Aim of the exercise »
What is needed is an exact transcription of every record below.

Input data »
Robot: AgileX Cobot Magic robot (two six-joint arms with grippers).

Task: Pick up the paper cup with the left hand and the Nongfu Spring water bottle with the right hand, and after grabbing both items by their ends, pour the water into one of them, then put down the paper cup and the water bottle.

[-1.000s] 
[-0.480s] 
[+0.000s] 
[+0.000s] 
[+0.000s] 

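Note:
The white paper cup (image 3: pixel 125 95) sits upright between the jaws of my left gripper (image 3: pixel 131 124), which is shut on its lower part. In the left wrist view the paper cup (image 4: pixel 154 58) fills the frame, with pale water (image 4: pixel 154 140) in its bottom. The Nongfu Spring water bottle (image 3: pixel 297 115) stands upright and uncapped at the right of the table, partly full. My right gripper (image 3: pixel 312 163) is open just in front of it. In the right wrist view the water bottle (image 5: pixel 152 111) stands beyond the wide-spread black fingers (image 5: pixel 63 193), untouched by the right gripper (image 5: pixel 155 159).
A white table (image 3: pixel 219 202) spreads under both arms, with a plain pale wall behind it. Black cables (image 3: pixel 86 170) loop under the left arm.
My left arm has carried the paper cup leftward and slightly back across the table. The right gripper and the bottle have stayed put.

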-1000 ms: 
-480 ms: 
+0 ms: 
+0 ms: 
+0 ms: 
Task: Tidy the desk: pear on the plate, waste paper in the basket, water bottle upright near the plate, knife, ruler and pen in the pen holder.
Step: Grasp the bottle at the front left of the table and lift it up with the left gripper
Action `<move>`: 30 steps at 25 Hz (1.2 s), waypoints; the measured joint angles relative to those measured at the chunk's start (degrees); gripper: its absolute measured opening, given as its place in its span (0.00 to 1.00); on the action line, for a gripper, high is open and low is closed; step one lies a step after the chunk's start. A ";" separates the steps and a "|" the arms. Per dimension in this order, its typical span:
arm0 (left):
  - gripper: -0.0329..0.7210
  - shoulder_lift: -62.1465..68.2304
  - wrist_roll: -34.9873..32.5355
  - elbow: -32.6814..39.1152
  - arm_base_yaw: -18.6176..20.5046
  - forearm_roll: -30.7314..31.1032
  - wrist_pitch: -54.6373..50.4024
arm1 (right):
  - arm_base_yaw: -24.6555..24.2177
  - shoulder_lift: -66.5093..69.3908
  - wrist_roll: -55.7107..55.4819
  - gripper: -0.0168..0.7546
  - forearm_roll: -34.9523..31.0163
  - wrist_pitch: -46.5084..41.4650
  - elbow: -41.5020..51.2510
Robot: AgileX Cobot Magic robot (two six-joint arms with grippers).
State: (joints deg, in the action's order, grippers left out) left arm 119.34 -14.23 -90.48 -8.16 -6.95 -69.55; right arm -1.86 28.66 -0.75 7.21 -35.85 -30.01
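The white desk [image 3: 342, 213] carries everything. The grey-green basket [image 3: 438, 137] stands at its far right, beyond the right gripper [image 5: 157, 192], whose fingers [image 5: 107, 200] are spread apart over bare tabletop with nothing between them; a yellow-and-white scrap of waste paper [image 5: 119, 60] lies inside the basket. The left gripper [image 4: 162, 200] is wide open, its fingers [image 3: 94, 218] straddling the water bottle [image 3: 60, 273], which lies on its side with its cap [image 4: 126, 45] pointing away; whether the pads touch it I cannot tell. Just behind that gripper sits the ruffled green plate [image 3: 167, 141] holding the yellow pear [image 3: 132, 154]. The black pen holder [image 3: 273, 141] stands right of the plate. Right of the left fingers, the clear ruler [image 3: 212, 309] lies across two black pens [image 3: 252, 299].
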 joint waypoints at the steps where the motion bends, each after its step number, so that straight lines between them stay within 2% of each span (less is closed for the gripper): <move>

Result for this exercise »
Robot: AgileX Cobot Magic robot (two six-joint arms with grippers).

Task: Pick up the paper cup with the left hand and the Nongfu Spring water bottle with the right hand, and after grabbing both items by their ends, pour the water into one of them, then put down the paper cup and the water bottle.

[-1.000s] 
[-0.480s] 
[+0.000s] 
[+0.000s] 
[+0.000s] 

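Note:
The white paper cup (image 3: pixel 125 95) sits upright between the jaws of my left gripper (image 3: pixel 131 124), which is shut on its lower part. In the left wrist view the paper cup (image 4: pixel 154 58) fills the frame, with pale water (image 4: pixel 154 140) in its bottom. The Nongfu Spring water bottle (image 3: pixel 297 115) stands upright and uncapped at the right of the table, partly full. My right gripper (image 3: pixel 312 163) is open just in front of it. In the right wrist view the water bottle (image 5: pixel 152 111) stands beyond the wide-spread black fingers (image 5: pixel 63 193), untouched by the right gripper (image 5: pixel 155 159).
A white table (image 3: pixel 219 202) spreads under both arms, with a plain pale wall behind it. Black cables (image 3: pixel 86 170) loop under the left arm.
My left arm has carried the paper cup leftward and slightly back across the table. The right gripper and the bottle have stayed put.
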
-1000 ms: 
-480 ms: 
+0 ms: 
+0 ms: 
+0 ms: 
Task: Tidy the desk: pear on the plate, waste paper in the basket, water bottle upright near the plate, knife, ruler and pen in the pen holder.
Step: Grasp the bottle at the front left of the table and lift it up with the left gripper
Action `<move>`: 30 steps at 25 Hz (1.2 s), waypoints; the measured joint angles relative to those measured at the chunk's start (degrees); gripper: its absolute measured opening, given as its place in its span (0.00 to 1.00); on the action line, for a gripper, high is open and low is closed; step one lies a step after the chunk's start. A ";" separates the steps and a "|" the arms. Per dimension in this order, its typical span:
arm0 (left):
  - gripper: -0.0329..0.7210
  - shoulder_lift: -62.1465..68.2304
  - wrist_roll: -34.9873..32.5355
  - elbow: -32.6814..39.1152
  - arm_base_yaw: -18.6176..20.5046
  - forearm_roll: -30.7314..31.1032
  - wrist_pitch: -54.6373..50.4024
arm1 (right):
  - arm_base_yaw: -24.6555..24.2177
  - shoulder_lift: -66.5093..69.3908
  - wrist_roll: -55.7107..55.4819
  - gripper: -0.0168..0.7546
  - forearm_roll: -34.9523..31.0163
  - wrist_pitch: -46.5084..41.4650
  - elbow: -41.5020..51.2510
Robot: AgileX Cobot Magic robot (two six-joint arms with grippers).
State: (joints deg, in the action's order, grippers left out) left arm 119.34 -14.23 -90.48 -8.16 -6.95 -69.55; right arm -1.86 28.66 -0.75 7.21 -35.85 -30.01
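The white desk [image 3: 342, 213] carries everything. The grey-green basket [image 3: 438, 137] stands at its far right, beyond the right gripper [image 5: 157, 192], whose fingers [image 5: 107, 200] are spread apart over bare tabletop with nothing between them; a yellow-and-white scrap of waste paper [image 5: 119, 60] lies inside the basket. The left gripper [image 4: 162, 200] is wide open, its fingers [image 3: 94, 218] straddling the water bottle [image 3: 60, 273], which lies on its side with its cap [image 4: 126, 45] pointing away; whether the pads touch it I cannot tell. Just behind that gripper sits the ruffled green plate [image 3: 167, 141] holding the yellow pear [image 3: 132, 154]. The black pen holder [image 3: 273, 141] stands right of the plate. Right of the left fingers, the clear ruler [image 3: 212, 309] lies across two black pens [image 3: 252, 299].
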 joint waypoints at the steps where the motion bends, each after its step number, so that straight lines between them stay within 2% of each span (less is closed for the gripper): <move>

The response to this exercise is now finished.